Rusakovica Julija, Hallinan Jennifer, Wipat Anil, Zuliani Paolo
School of Computing Science, and Centre for Synthetic Biology and Bioexploitation, Newcastle University, Newcastle upon Tyne, NE1 7RU, UK.
J Integr Bioinform. 2014 Jun 30;11(2):243. doi: 10.2390/biecoll-jib-2014-243.
The spread of drug resistance amongst clinically-important bacteria is a serious, and growing, problem [1]. However, the analysis of entire genomes requires considerable computational effort, usually including the assembly of the genome and subsequent identification of genes known to be important in pathology. An alternative approach is to use computational algorithms to identify genomic differences between pathogenic and non-pathogenic bacteria, even without knowing the biological meaning of those differences. To overcome this problem, a range of techniques for dimensionality reduction have been developed. One such approach is known as latent-variable models [2]. In latent-variable models dimensionality reduction is achieved by representing a high-dimensional data by a few hidden or latent variables, which are not directly observed but inferred from the observed variables present in the model. Probabilistic Latent Semantic Indexing (PLSA) is an extention of LSA [3]. PLSA is based on a mixture decomposition derived from a latent class model. The main objective of the algorithm, as in LSA, is to represent high-dimensional co-occurrence information in a lower-dimensional way in order to discover the hidden semantic structure of the data using a probabilistic framework. In this work we applied the PLSA approach to analyse the common genomic features in methicillin resistant Staphylococcus aureus, using tokens derived from amino acid sequences rather than DNA. We characterised genome-scale amino acid sequences in terms of their components, and then investigated the relationships between genomes and tokens and the phenotypes they generated. As a control we used the non-pathogenic model Gram-positive bacterium Bacillus subtilis.
临床上重要细菌的耐药性传播是一个严重且日益严重的问题[1]。

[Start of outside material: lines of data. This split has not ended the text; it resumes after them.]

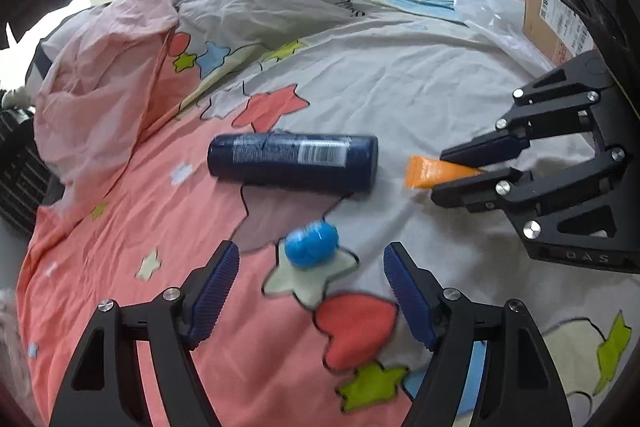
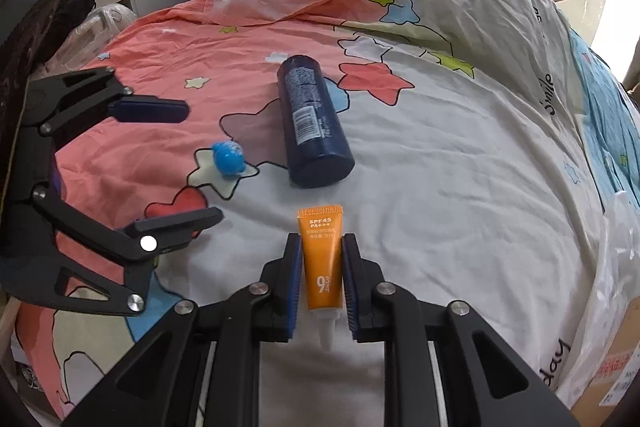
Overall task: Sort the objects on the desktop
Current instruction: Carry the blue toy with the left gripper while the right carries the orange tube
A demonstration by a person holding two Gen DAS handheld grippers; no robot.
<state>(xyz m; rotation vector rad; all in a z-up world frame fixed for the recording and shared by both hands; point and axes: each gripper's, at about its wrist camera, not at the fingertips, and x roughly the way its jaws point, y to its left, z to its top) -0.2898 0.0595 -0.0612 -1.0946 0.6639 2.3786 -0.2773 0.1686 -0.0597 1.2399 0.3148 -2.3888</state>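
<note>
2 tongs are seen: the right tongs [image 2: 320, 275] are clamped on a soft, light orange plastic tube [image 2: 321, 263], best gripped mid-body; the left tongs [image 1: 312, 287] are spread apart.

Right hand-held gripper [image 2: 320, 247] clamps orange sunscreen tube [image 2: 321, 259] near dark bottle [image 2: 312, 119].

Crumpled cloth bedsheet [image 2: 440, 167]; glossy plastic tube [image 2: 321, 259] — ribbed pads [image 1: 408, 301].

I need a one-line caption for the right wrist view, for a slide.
Right tongs closed on an orange sunscreen tube, with a dark blue bottle lying ahead on the star-patterned bedsheet.
</note>
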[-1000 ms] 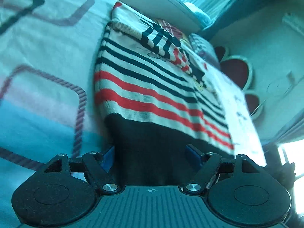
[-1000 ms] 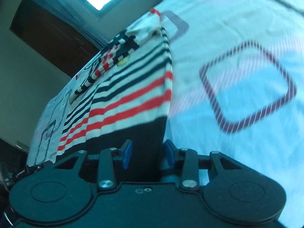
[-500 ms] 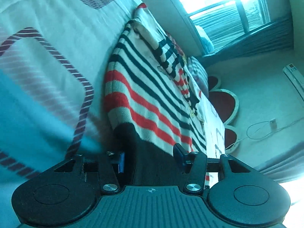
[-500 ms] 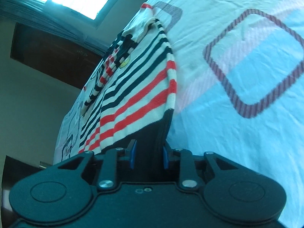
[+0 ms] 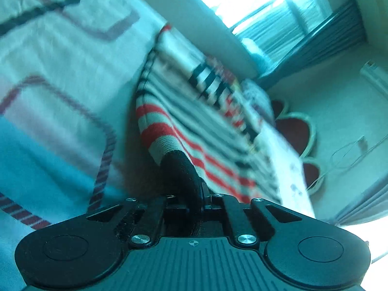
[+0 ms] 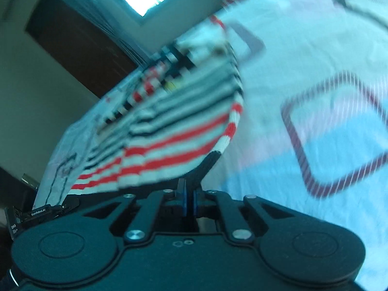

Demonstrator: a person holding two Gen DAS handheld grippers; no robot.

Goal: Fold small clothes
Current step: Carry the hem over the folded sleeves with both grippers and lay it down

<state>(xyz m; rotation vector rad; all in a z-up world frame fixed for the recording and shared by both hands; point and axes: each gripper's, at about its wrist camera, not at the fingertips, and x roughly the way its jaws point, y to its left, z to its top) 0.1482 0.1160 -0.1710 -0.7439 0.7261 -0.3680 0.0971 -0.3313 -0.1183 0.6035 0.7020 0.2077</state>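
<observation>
A small striped sweater (image 5: 194,126), white with red and navy stripes and a dark hem, lies on a bed. My left gripper (image 5: 191,194) is shut on the dark hem at its near left corner. My right gripper (image 6: 189,194) is shut on the hem at the sweater's (image 6: 169,145) near right corner. The hem edge is lifted off the bed between the two. A folded sleeve (image 5: 213,82) lies across the sweater's far part. Both views are blurred.
The bed sheet (image 5: 60,97) is white and light blue with maroon square outlines. A window (image 5: 254,4) and curtains are beyond the bed. Red round cushions (image 5: 295,131) sit by the wall. A dark door (image 6: 72,48) is at the far left in the right wrist view.
Both grippers have closed fully on the dark hem and raised it off the bed. The sweater's near edge now hangs lifted and bunched between the jaws.
</observation>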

然而,对整个基因组进行分析需要大量的计算工作,通常包括基因组组装以及随后对已知在病理学中重要的基因进行鉴定。另一种方法是使用计算算法来识别致病细菌和非致病细菌之间的基因组差异,即使不知道这些差异的生物学意义。为了克服这个问题,已经开发了一系列降维技术。其中一种方法称为潜在变量模型[2]。在潜在变量模型中,降维是通过用几个隐藏或潜在变量来表示高维数据来实现的,这些变量不是直接观察到的,而是从模型中存在的观察变量推断出来的。概率潜在语义索引(PLSA)是LSA的扩展[3]。PLSA基于从潜在类别模型导出的混合分解。与LSA一样,该算法的主要目标是以低维方式表示高维共现信息,以便使用概率框架发现数据的隐藏语义结构。在这项工作中,我们应用PLSA方法分析耐甲氧西林金黄色葡萄球菌的常见基因组特征,使用从氨基酸序列而非DNA衍生的词元。我们根据其组成部分对基因组规模的氨基酸序列进行了表征,然后研究了基因组与词元以及它们产生的表型之间的关系。作为对照,我们使用了非致病模式革兰氏阳性细菌枯草芽孢杆菌。